_Work instructions_. Set down the full listing below word for word; pictures stay out of the copy.

_Provided material_.
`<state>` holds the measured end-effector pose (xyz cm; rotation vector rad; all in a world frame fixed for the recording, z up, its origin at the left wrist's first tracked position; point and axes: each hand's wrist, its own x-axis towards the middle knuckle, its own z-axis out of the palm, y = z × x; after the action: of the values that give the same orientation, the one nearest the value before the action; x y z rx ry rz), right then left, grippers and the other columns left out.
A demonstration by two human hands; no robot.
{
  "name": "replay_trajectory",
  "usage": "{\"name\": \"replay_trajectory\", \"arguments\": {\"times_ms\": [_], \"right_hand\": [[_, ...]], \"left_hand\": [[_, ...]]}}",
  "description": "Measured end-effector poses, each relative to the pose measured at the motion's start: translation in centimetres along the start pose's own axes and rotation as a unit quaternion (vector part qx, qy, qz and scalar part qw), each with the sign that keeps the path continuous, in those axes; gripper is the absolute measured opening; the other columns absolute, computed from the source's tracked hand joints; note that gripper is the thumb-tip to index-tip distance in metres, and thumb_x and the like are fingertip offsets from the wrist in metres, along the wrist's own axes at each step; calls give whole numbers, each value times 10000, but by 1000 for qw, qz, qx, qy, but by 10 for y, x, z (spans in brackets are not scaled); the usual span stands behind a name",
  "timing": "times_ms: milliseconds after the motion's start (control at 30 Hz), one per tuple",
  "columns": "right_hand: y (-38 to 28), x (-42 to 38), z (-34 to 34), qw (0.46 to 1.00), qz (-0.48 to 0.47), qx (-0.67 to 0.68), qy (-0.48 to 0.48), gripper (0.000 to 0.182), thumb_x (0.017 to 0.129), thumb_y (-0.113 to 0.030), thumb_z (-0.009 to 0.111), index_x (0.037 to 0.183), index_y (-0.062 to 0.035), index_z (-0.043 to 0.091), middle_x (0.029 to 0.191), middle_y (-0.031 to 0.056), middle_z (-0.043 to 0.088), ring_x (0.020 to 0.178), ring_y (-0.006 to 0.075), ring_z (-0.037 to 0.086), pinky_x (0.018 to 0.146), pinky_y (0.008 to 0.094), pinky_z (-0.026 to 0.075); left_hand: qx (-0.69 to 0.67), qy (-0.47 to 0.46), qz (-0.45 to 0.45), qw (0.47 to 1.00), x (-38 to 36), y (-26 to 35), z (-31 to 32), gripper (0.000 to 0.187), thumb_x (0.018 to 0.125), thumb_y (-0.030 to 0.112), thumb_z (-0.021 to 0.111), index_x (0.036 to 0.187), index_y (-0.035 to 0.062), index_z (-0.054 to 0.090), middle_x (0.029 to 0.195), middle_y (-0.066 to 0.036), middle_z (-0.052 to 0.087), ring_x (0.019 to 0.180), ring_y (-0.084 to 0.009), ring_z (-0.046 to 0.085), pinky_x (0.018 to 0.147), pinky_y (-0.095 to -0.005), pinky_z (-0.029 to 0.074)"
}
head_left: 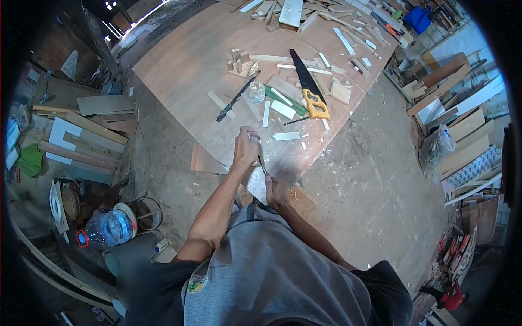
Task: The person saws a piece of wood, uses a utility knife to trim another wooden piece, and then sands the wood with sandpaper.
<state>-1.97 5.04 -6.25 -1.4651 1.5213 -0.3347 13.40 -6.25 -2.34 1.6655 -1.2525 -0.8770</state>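
Note:
My left hand (247, 145) is closed in a fist over the near corner of the plywood table (190, 81). Closer to my body, my right hand (277, 194) is closed around the lower end of a thin, dark, narrow tool (262, 163). The tool's upper end reaches up beside my left hand's fingers; what that hand grips is hidden. Below and between both hands is a pale grey flat surface (255, 183). Just past my hands lie a white strip (287, 136), a clear glass jar (257, 93), a green bottle (285, 100) and a dark rod-like tool (238, 96).
A handsaw with a yellow handle (315, 104) lies right of the bottle. Wood offcuts (291, 13) pile up at the table's far side. Boards lean at the left (81, 141) and right (467, 130). A large water bottle (111, 228) is on the left.

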Motion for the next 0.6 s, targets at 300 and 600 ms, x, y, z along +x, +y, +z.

_Answer for the task_.
`<state>` holds the measured end-effector pose (xyz cm; rotation vector rad; all in a world frame fixed for the recording, z up, its origin at the left wrist's first tracked position; point and axes: each hand's wrist, its own x-axis towards the middle knuckle, its own z-axis out of the palm, y = z × x; after the action: of the values that give the same orientation, the one nearest the value before the action; x y z rx ry rz), right then left, grippers and the other columns left out.
A demonstration by two human hands; no robot.
{
  "name": "replay_trajectory",
  "usage": "{\"name\": \"replay_trajectory\", \"arguments\": {\"times_ms\": [_], \"right_hand\": [[_, ...]], \"left_hand\": [[_, ...]]}}",
  "description": "Measured end-effector poses, each relative to the pose measured at the motion's start: translation in centimetres along the start pose's own axes and rotation as a unit quaternion (vector part qx, qy, qz and scalar part qw), each with the sign that keeps the path continuous, in those axes; gripper is the absolute measured opening; the other columns absolute, computed from the source's tracked hand joints; note that gripper is the thumb-tip to index-tip distance in metres, and thumb_x and the like are fingertip offsets from the wrist in metres, along the wrist's own axes at each step; calls give whole numbers, each value times 10000, but by 1000 for qw, qz, qx, qy, but by 10 for y, x, z (spans in brackets are not scaled); the usual span stands behind a name",
  "timing": "times_ms: milliseconds after the motion's start (control at 30 Hz), one per tuple",
  "columns": "right_hand: y (-38 to 28), x (-42 to 38), z (-34 to 34), qw (0.46 to 1.00), qz (-0.48 to 0.47), qx (-0.67 to 0.68), qy (-0.48 to 0.48), gripper (0.000 to 0.182), thumb_x (0.017 to 0.129), thumb_y (-0.113 to 0.030), thumb_z (-0.009 to 0.111), index_x (0.037 to 0.183), index_y (-0.062 to 0.035), index_z (-0.043 to 0.091), middle_x (0.029 to 0.191), middle_y (-0.031 to 0.056), middle_z (-0.043 to 0.088), ring_x (0.020 to 0.178), ring_y (-0.006 to 0.075), ring_z (-0.037 to 0.086), pinky_x (0.018 to 0.146), pinky_y (0.008 to 0.094), pinky_z (-0.026 to 0.075); left_hand: qx (-0.69 to 0.67), qy (-0.47 to 0.46), qz (-0.45 to 0.45), qw (0.47 to 1.00), x (-38 to 36), y (-26 to 35), z (-31 to 32), gripper (0.000 to 0.187), thumb_x (0.018 to 0.125), thumb_y (-0.030 to 0.112), thumb_z (-0.021 to 0.111), index_x (0.036 to 0.187), index_y (-0.035 to 0.062), index_z (-0.054 to 0.090), middle_x (0.029 to 0.195), middle_y (-0.066 to 0.036), middle_z (-0.052 to 0.087), ring_x (0.019 to 0.180), ring_y (-0.084 to 0.009), ring_z (-0.046 to 0.085), pinky_x (0.018 to 0.147), pinky_y (-0.095 to -0.005), pinky_z (-0.029 to 0.074)"
}
head_left: 
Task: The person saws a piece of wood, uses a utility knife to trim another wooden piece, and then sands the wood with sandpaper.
<state>-1.97 5.04 -6.25 -1.4651 1.5213 -0.3347 13.40 -6.25 -2.34 1.6655 -1.2525 -0.8770</state>
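Note:
My left hand (247, 145) is closed in a fist over the near corner of the plywood table (190, 81). Closer to my body, my right hand (277, 194) is closed around the lower end of a thin, dark, narrow tool (262, 163). The tool's upper end reaches up beside my left hand's fingers; what that hand grips is hidden. Below and between both hands is a pale grey flat surface (255, 183). Just past my hands lie a white strip (287, 136), a clear glass jar (257, 93), a green bottle (285, 100) and a dark rod-like tool (238, 96).
A handsaw with a yellow handle (315, 104) lies right of the bottle. Wood offcuts (291, 13) pile up at the table's far side. Boards lean at the left (81, 141) and right (467, 130). A large water bottle (111, 228) is on the left.
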
Motion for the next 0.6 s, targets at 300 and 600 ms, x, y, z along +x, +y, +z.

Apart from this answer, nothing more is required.